━━━━━ Material provided ━━━━━
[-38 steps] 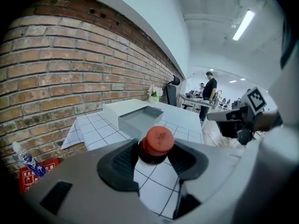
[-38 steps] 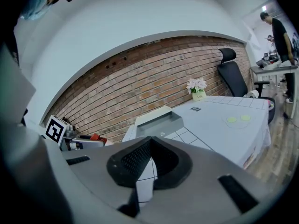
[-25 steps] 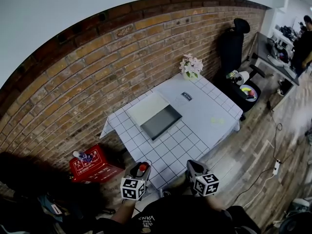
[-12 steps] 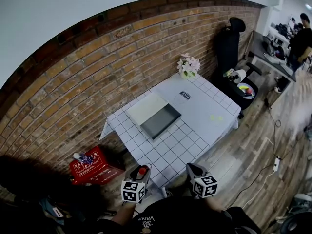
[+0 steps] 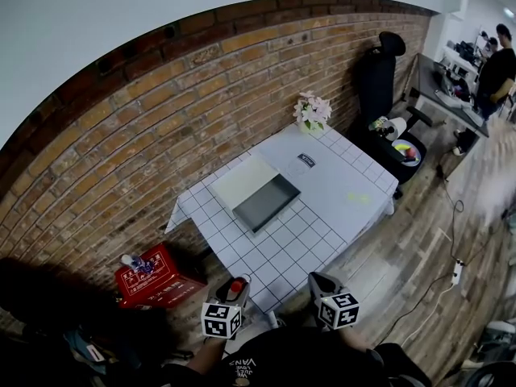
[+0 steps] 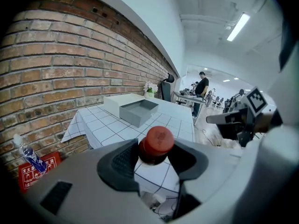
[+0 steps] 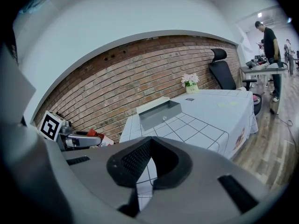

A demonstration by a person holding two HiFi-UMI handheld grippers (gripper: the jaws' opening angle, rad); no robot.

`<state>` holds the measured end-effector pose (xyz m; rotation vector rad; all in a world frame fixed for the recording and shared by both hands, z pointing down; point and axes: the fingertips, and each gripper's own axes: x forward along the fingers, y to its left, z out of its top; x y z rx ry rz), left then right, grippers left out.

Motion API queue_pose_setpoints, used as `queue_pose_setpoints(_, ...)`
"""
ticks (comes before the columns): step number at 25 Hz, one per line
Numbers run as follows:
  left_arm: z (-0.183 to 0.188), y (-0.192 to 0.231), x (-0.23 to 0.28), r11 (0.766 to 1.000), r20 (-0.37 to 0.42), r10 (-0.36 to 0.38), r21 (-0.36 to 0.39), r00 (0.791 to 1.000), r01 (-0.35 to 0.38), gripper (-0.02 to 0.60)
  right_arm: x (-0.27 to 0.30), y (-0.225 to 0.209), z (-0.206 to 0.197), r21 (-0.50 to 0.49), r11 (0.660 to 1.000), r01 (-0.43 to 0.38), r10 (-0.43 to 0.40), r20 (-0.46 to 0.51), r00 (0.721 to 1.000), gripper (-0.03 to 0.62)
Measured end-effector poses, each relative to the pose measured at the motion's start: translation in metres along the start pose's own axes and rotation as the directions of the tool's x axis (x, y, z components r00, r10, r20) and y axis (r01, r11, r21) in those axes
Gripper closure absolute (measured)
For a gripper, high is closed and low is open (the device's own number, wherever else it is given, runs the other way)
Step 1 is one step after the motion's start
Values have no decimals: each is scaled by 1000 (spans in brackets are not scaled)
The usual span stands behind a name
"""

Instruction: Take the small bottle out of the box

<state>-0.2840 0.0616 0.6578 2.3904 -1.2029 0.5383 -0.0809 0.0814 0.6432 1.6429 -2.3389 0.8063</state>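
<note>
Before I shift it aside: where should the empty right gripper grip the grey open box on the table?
Probably the grey box by its long wall away from the white box, from above. It lies flat and open-topped, so one jaw fits inside that thin wall, one outside; the white box blocks the opposite side. The right gripper, now shut, must open first.

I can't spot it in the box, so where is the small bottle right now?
The bottle is clamped in the left gripper, low in the head view, beside the near corner of the table.
</note>
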Motion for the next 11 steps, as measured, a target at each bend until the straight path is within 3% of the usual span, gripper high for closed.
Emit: queue_pose_setpoints(11, 4, 2, 5, 1000, 4, 0, -3, 1000, 0, 383, 4, -4, 5, -1, 1000, 8, -8, 9, 1000, 595)
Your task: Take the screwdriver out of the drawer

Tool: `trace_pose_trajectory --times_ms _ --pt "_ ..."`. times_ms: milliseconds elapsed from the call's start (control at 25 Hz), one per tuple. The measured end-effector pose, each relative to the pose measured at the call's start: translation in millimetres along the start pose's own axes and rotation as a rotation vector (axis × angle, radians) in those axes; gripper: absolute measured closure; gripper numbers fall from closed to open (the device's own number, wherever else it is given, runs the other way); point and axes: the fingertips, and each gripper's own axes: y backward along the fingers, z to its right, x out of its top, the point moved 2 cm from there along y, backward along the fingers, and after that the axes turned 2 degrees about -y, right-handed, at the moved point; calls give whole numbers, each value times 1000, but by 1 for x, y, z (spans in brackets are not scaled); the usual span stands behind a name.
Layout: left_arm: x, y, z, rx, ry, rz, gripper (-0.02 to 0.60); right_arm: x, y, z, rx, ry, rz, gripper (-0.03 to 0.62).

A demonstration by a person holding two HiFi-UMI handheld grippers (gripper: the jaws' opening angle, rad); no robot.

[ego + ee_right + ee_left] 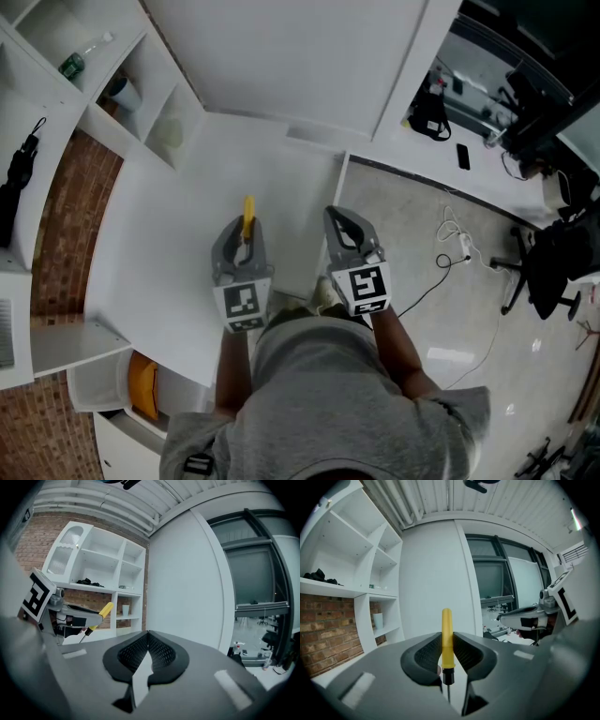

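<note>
Left gripper view: left hand-held gripper [448,639] clamping screwdriver [446,620] by yellow handle, hovering over counter [159,234]. Right hand-held gripper [148,634] sitting closed, empty. Judging tool light, rigid, handle smooth; favouring mid-handle hold.

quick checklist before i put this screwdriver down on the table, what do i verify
1. The screwdriver clamped between the left gripper's jaws: ok.
2. Pads on its yellow handle, not the shaft: ok.
3. Nothing in the shut right gripper: ok.
4. The two grippers apart from each other: ok.
5. Bare white tabletop ahead of the grippers: ok.
6. Grip firm enough not to slip: cannot tell.
</note>
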Motion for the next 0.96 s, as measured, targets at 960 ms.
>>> trace_pose_trajectory --times_ms 960 --pt "-8 -4 -3 -9 -8 -14 496 -3 -7 -2 1 3 -14 591"
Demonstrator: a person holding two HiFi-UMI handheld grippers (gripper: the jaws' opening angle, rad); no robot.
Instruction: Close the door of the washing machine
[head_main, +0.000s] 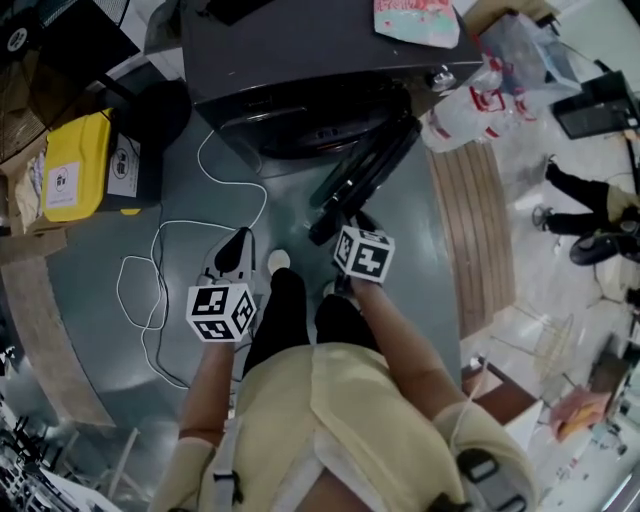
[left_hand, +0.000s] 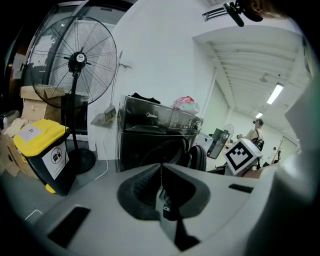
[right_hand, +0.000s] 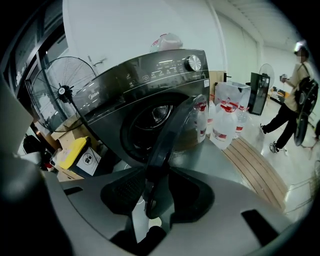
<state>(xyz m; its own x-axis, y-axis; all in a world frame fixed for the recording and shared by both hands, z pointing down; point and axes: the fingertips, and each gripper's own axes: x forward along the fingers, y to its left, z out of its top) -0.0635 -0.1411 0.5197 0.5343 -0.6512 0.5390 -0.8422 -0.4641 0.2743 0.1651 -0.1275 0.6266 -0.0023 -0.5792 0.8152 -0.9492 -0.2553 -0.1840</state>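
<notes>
A dark washing machine (head_main: 300, 60) stands ahead with its round door (head_main: 365, 170) swung out toward me. In the right gripper view the door's rim (right_hand: 167, 140) runs down between the jaws of my right gripper (right_hand: 157, 192). The jaws stand wide, with gaps showing on both sides of the rim. In the head view the right gripper (head_main: 345, 222) sits at the door's near edge. My left gripper (head_main: 238, 245) hangs to the left over the floor, away from the machine (left_hand: 150, 135). It is shut (left_hand: 161, 170), with nothing between its pads.
A yellow-lidded bin (head_main: 75, 165) and boxes stand at the left, with a pedestal fan (left_hand: 75, 60) behind. A white cable (head_main: 170, 240) loops over the floor. Water bottles (head_main: 465, 110) and a wooden strip (head_main: 475, 230) lie right of the machine. A person (head_main: 590, 205) walks at far right.
</notes>
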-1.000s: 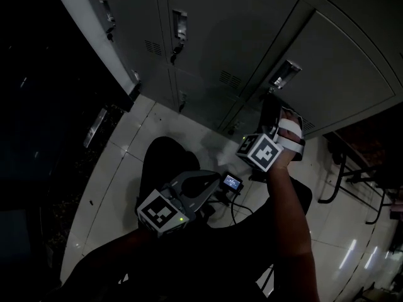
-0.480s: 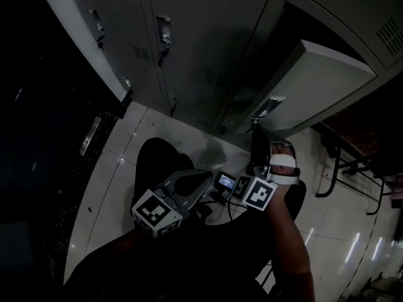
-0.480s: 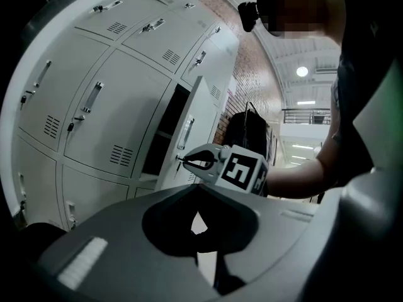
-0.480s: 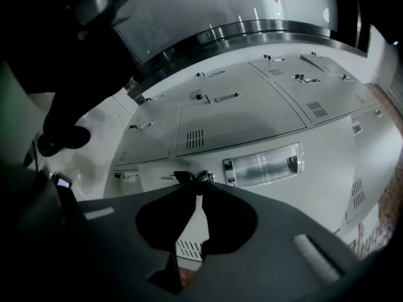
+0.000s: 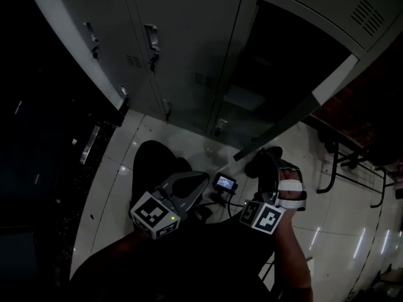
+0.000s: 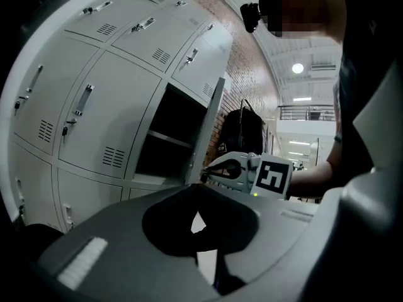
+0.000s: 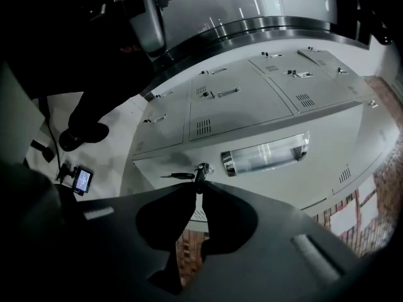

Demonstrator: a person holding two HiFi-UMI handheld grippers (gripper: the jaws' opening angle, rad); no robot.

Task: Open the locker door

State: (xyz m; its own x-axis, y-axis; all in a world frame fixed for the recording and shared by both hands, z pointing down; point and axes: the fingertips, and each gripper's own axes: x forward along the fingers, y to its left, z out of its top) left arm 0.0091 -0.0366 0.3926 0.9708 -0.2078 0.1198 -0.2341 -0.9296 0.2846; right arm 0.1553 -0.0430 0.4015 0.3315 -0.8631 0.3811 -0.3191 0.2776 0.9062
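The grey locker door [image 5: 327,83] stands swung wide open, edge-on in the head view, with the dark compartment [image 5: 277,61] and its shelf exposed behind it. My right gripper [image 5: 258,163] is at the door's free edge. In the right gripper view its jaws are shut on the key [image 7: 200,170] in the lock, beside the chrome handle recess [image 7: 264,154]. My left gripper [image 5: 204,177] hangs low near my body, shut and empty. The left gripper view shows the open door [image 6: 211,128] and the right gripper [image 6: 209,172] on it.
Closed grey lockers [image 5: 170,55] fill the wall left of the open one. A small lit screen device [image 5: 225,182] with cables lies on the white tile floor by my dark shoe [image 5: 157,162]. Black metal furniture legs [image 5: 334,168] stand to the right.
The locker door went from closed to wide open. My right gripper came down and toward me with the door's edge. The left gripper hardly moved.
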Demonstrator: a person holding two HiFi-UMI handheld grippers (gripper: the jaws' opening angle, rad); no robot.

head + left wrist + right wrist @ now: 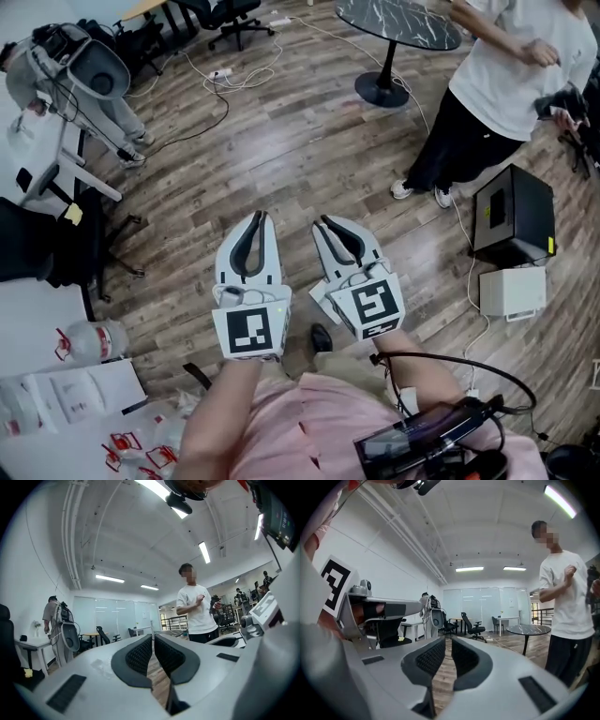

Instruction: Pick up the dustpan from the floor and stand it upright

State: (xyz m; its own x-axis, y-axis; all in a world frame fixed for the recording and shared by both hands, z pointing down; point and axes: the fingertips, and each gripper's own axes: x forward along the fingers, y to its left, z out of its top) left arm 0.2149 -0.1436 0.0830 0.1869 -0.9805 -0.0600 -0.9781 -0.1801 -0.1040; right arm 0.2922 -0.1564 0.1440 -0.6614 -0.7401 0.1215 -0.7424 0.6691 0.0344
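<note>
Dustpan shows in no view, so its place cannot be told. Near, the left gripper (258, 221) and right gripper (326, 224) hover side by side above the wooden floor (281, 141), jaws pressed narrow, holding nothing. Far right, a person (506, 66) stands by a round dark table (398, 23).

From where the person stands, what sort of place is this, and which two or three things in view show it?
Probably an open-plan office or lab: wheeled office chairs, a round marble-topped table on a wood-plank floor, and glass partition walls under ceiling strip lights.
</note>
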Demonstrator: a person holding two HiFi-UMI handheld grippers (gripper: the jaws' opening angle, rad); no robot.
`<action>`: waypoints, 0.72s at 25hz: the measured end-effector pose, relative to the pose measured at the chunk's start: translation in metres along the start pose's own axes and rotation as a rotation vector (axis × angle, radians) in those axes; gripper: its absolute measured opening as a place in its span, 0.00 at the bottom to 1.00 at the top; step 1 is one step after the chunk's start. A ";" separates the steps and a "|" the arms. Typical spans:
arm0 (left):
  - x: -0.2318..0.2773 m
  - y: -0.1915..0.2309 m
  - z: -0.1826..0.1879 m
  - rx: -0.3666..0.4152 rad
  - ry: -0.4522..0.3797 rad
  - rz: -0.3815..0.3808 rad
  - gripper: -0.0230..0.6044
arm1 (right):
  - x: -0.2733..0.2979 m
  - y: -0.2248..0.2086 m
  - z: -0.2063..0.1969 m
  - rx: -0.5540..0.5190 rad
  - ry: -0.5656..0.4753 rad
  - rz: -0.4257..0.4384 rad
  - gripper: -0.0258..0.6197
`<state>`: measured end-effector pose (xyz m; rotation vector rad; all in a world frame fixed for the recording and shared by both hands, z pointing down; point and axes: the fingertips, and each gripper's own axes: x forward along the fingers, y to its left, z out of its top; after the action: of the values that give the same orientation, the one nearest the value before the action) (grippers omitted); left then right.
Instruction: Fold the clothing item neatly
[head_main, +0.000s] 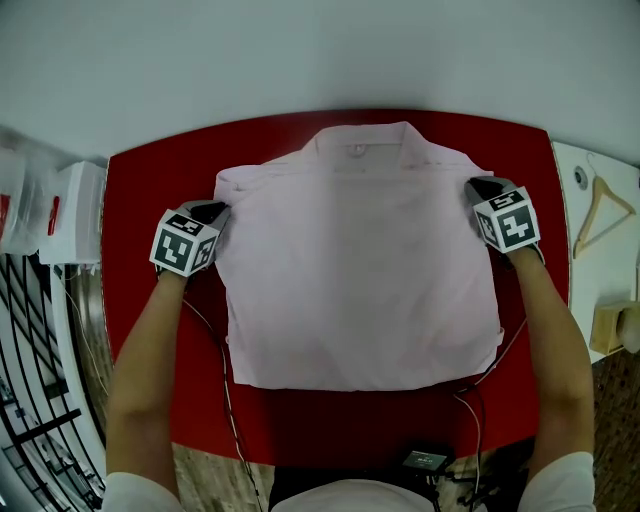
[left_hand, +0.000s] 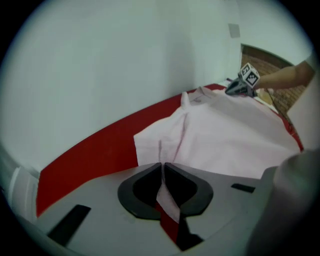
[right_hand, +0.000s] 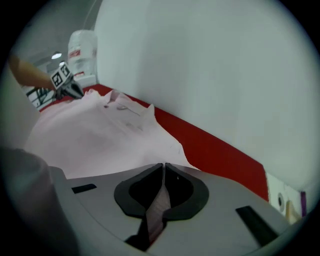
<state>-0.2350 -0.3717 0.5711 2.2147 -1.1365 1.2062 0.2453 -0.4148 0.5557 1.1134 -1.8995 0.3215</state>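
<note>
A pale pink shirt (head_main: 360, 280) lies flat on the red table (head_main: 140, 190), collar toward the far edge, sides folded in. My left gripper (head_main: 218, 210) is at its left shoulder edge. In the left gripper view the jaws (left_hand: 162, 165) are shut with a strip of the shirt (left_hand: 225, 135) pinched between them. My right gripper (head_main: 478, 187) is at the right shoulder edge. In the right gripper view its jaws (right_hand: 163, 166) are shut on a fold of the shirt (right_hand: 95, 140). Each gripper view shows the other gripper across the shirt, the right (left_hand: 239, 89) and the left (right_hand: 75, 90).
White containers (head_main: 70, 215) stand off the table's left side. A wooden hanger (head_main: 600, 210) lies on a white surface at the right. Cables (head_main: 225, 400) and a small black device (head_main: 425, 460) are at the near edge. A pale wall rises behind the table.
</note>
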 end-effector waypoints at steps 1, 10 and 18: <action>0.003 0.004 0.000 -0.032 -0.005 -0.006 0.08 | 0.002 -0.003 0.000 0.049 -0.003 0.007 0.08; 0.000 0.014 0.006 -0.131 -0.020 0.014 0.08 | -0.007 -0.008 0.011 0.055 -0.052 -0.062 0.09; -0.075 -0.031 -0.005 -0.227 -0.224 -0.055 0.08 | -0.089 0.014 -0.004 0.041 -0.177 -0.025 0.09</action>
<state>-0.2360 -0.3140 0.5132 2.2279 -1.2209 0.7786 0.2550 -0.3536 0.4906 1.2272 -2.0396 0.2560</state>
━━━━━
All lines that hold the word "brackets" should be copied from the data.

Values have no decimals: each is scaled by 1000 (spans in brackets are not scaled)
Tool: `trace_pose_trajectory --times_ms _ --pt "_ ..."`. times_ms: milliseconds elapsed from the call's start (control at 25 Hz), one per tuple. The measured end-effector pose, each relative to the pose measured at the call's start: translation in millimetres along the start pose's own axes and rotation as a rotation vector (axis × angle, radians) in those axes; gripper: absolute measured closure; gripper numbers fall from closed to open (the device's own number, wherever else it is given, runs the other way); point and axes: the fingertips, and each gripper's own axes: y backward along the fingers, z to its right, x out of its top, the point moved 2 cm from there along y, backward along the fingers, and after that the axes turned 2 degrees about -y, right-handed, at the moved point; calls give whole numbers, each value times 1000, but by 1 for x, y, z (spans in brackets are not scaled); the usual span stands behind a name.

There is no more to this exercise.